Online discussion supports learning in the following ways:

  • By increasing opportunities for students to read and write about their subject
  • By making it easier for less confident students to contribute to class discussion
  • By fostering supportive relationships and a sense of community amongst students

Q. How might I incorporate online discussion in my teaching?

There are many ways of introducing online discussion to your students, but before doing so it is important that you clarify how it will support their learning. Simply asking students to share their thoughts and ideas on a blog is unlikely to work unless they can clearly see the reasons for doing so. It's also important that you are prepared to participate in the online discussion as tutor presence is as important online as it is in the physical classroom. Building on the reasons listed above, here are some examples of how you might introduce online discussion:

Create a class blog and post a weekly discussion question

Setting up a class blog is quick and easy, but it can be a powerful way of stimulating discussion with a new group of students. The Postgraduate course at UCA Farnham used a class blog to encourage less confident students to feel connected to the course. At the end of the first lesson, students were asked to upload a link to one of their favourite songs and write a few sentences about why they liked the song. The tutor also shared a link to one of her favourite songs. This activity was a great ice-breaker as it enabled students to share something about which they were passionate and encouraged them to comment on other students' songs. Here are some more suggestions for kick-starting conversation:

7 conversation starters to stimulate discussion

Students who are sometimes too shy to contribute to class discussion often prefer online discussion as they have time to think about what they want to say before sharing it with the group. In addition, providing students with the abiliity to converse with each other online can foster a sense of community around the cohort. The following articles provides further reading about the benefits of creating an online learning community around your course:

4 reasons to build an online learning community
Make the community about your members

Use Twitter to encourage communication and collaboration
Despite the exponential increase in the use of Twitter many people are still unaware of its potential to enhance learning and discussion. Several courses at UCA have created a course Twitter account which they use to send messages and share links to useful resources with their students. Here are some tips for using Twitter in the classroom:

60 inspiring examples of Twitter in the classroom
50 ways to use Twitter in the classroom
Using Twitter for teaching and research

Ideas for online group work

I'm in the process of putting together some tips to help tutors set up online learning activities. This post considers ways of introducing online group work.

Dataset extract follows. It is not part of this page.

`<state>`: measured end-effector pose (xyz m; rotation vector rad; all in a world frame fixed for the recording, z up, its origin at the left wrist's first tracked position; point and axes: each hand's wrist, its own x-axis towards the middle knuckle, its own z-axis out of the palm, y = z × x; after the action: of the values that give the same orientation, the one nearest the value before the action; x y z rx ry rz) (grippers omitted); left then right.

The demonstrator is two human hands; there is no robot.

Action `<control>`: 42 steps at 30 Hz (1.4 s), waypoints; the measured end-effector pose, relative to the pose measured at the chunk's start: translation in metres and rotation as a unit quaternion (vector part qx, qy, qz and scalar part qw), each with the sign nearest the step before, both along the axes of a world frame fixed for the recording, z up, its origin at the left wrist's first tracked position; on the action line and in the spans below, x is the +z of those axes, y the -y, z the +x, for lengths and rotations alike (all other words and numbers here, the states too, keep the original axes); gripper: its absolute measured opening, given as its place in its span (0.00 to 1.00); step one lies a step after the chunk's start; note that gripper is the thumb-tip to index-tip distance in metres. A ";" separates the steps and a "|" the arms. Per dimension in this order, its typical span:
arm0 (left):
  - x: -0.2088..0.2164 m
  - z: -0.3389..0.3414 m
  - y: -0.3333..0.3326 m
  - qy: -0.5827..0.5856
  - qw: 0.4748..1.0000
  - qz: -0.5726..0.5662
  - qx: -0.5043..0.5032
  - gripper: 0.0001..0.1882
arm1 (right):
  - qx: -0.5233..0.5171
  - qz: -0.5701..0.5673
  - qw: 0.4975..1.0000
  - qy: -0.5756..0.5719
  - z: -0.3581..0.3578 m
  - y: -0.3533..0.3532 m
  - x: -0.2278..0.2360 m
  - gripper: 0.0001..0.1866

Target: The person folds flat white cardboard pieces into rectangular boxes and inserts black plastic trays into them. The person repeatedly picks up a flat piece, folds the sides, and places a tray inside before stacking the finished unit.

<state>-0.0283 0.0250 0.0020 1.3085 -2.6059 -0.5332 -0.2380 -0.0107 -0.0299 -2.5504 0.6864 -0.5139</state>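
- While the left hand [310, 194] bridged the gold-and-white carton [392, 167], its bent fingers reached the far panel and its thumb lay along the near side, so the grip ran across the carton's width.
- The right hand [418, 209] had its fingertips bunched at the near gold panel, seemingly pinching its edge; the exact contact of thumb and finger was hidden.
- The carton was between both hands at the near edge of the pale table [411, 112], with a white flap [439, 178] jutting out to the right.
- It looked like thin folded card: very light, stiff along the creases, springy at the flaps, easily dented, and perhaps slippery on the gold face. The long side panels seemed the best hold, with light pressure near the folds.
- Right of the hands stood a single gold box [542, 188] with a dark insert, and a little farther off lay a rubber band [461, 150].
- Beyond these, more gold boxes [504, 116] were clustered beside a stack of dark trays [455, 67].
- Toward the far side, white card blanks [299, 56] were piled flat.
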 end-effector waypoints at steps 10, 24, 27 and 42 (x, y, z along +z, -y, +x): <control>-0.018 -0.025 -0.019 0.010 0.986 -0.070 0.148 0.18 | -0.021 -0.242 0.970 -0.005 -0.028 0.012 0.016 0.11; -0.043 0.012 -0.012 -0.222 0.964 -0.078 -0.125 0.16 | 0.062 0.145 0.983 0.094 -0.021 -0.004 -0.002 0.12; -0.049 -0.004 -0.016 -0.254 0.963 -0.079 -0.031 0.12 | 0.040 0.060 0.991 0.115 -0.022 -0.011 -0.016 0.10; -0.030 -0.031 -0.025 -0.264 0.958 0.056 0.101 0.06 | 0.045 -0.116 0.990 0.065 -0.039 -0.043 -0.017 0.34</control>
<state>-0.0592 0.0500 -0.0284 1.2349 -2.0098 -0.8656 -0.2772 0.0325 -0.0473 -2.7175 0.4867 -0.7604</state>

Q. What are the advantages of online group work?
Image courtesy of flickr user @gavinkeech

A. Providing opportunities for students to collaborate online can significantly extend their opportunities to learn. Students now entering university are often comfortable with communicating online, and constructing a collaborative online learning task can help them develop a range of skills including:

    literacy and grammar
    appropriate online etiquette and language
    team work
    critical thinking

Q. What sort of activities could I create?

Small-group blogs

Blogs are normally associated with individual learning activities, but they are also able to support group work. One example is to divide students into small groups and allocate a blog to each group, and in addition to creating a final presentation ask them to record all the research, inspiration and discussion that happened along the way. The blog provides a linear folio of research and ideas that both the students and the tutor can access in order to track the progress of the project.

Students can use 'tags' to organise their blog posts and indicate the ones that they would like the tutor to mark. Asking students to tag the blog posts that they would like to submit for final review obliges them to critically reflect on the work they have generated before selecting items to be submitted. In addition, tagging can help with the assessment of each group blog as it prevents the tutor from having to scroll through the whole blog looking for tne final pieces of content.

Whole-class blogs and discussion boards

Setting weekly discussion tasks is an effective way of encouraging students to collaborate in between taught sessions. For example, at the end of a session you can set a question for your students to discuss based on what has been covered so far, or on a topic that you want them to research. This question is posted on a class blog or discussion board. The following taught session then begins with a discussion of the content that students have uploaded.

Another variation on this activity is to set up two or three blogs / discussion boards and to post a different question on each. Students' homework is to write a short summary against each of the questions, and their responses are then used as a basis for discussion at the beginning of the next taught session.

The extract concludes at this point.